Mit der Ökonomie des Erzählens haperts noch ein bißchen bei Craig Smith, aber Maggies Masche  (Goldmann) ist ob des sehr genauen und deswegen sehr bösen Blicks in die Seelen seiner Protagonisten ein durchaus erfreuliches Buch aus der Chronik der alltäglichen Niedertracht. Wir werden sehen, ob Smith demnächst mehr zu bieten hat.

Eine Frage, die sich bei einem der kontinuierlich unterschätzten Autoren dieser Welt eigentlich nie stellt: bei Brian Moore.
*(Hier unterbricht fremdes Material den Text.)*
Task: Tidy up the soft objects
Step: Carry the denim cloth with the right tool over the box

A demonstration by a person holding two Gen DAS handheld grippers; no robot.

Es gibt kein anderes Leben  (Diogenes) heißt sein skeptischer Blick auf die Tragödie in der Karibik. Man darf bei der Insel, die Moore als Modell annimmt, durchaus an Haiti denken, muß es aber nicht, weil er, ähnlich wie Eric Ambler in "Doktor Frigo" eine Fallstudie durchspielt, die für die ganze Region gültig ist. Den Vatikan wird's nicht freuen, umsoweniger, als man Moores luzide Prosa auch vom ästhetischen Standpunkt aus nicht marginalisieren kann.

Zum Schluß wieder ein Blick zurück in Bewunderung: Zu Cyril Hare und der Kunst des "klassischen" Whodunnits. 1938 erschien Der Tod ist nicht fair  zuerst, jetzt liegt der Roman vollständig und anständig übersetzt bei Diogenes vor. Ein Musterbeispiel, welch Vergnügen die wuchernden Schlingwege dieses Typs bereiten, wenn der Autor sich von jeder anderweitigen Prätention und Ambition fernhält.